Pathological classification and c-MET expression assay
Gastroscopy sampling during the initial diagnosis was used to evaluate tumor pathology and c-MET expression. Pathologically, the tumors were classified into well differentiated adenocarcinoma (WDA, including papillary adenocarcinoma and tubular adenocarcinoma), moderately differentiated adenocarcinoma (MDA), poorly differentiated adenocarcinoma (PDA), signet-ring cell carcinoma (SRC), and mucinous adenocarcinoma (MAC), according to the Japanese classification of gastric cancer . In addition, the tumors were classified into two microscopic growth types on the basis of the Lauren classification: Intestinal and non-intestinal. Diffuse, mixed, and unclassifiable types were included in non-intestinal type. Immunohistochemical staining for c-MET was performed according to the institutional standard process. According to a previous method [14, 15], the intensity of the membrane staining for c-MET was scored as follows: Score 0, no reactivity or less than 50% of tumor cells with any membranous reactivity; score 1+, 50% or more of tumor cells with weak membranous reactivity but less than 50% with moderate or higher membranous reactivity; score 2+, 50% or more of tumor cells with moderate or higher membranous reactivity but less than 50% with strong membranous reactivity; and score 3+, 50% or more of tumor cells with strong membranous reactivity. Membrane staining intensity with score of 2+ or 3+ was defined as c-MET positive.
Treatment and follow up
Of the 61 included patients, 51 received neoadjuvant chemotherapy, then radical surgery, and adjuvant chemotherapy after surgery. The other 10 patients only received palliative chemotherapy. The chemotherapy regimen was one of the following: oxaliplatin and capecitabine; epirubicin, oxaliplatin and capecitabine; docetaxel, oxaliplatin, and 5-FU; oxaliplatin and 5-FU; docetaxel and oxaliplatin. According to the National Comprehensive Cancer Network guidelines , all patients were followed up, including history taking, physical examination, serum tumor marker testing, abdominopelvic CT or magnetic resonance imaging (MRI) scanning, and gastroscopy. Patients were assessed every 3–4 months in the first 3 years and every 4–6 months, thereafter.

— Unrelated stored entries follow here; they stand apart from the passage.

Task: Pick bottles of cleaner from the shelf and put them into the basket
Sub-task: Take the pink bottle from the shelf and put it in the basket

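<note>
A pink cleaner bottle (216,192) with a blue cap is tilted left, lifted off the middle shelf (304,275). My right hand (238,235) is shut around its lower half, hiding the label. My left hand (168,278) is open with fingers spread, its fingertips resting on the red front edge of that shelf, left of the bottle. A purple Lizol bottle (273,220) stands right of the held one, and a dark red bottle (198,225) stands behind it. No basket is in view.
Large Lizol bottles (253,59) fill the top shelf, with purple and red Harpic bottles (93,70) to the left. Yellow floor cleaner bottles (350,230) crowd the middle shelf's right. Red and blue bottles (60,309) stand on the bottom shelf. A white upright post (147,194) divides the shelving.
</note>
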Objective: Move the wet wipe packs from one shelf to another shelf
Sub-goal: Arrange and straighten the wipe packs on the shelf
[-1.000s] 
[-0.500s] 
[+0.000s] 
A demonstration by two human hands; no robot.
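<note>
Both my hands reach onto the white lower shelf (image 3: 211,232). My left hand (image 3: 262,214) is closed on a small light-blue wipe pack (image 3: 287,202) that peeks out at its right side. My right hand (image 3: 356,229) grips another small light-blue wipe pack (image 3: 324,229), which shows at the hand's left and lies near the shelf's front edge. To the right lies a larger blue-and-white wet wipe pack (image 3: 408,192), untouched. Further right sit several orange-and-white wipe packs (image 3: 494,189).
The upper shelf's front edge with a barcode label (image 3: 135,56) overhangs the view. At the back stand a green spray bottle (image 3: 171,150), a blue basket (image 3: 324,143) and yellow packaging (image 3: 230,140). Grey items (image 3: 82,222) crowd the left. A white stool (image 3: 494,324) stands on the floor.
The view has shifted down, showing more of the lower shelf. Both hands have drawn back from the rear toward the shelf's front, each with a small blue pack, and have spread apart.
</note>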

Overall survival (OS) was the primary endpoint, which was defined as the time (in months) from the date of the baseline PET/CT scanning to the date when patients died from any cause. The secondary endpoint was progression-free survival (PFS), which was defined as the time (in months) from the date of the baseline PET/CT scanning to the date of confirmed progression. Progression was defined as at least a 20% increase in the sum of the diameters of lesions, according to the response evaluation criteria in solid tumor (RECIST 1.1). If progression was suspected, additional pathological diagnosis was performed to confirm it. Patients last known to be alive were censored at the date of last contact.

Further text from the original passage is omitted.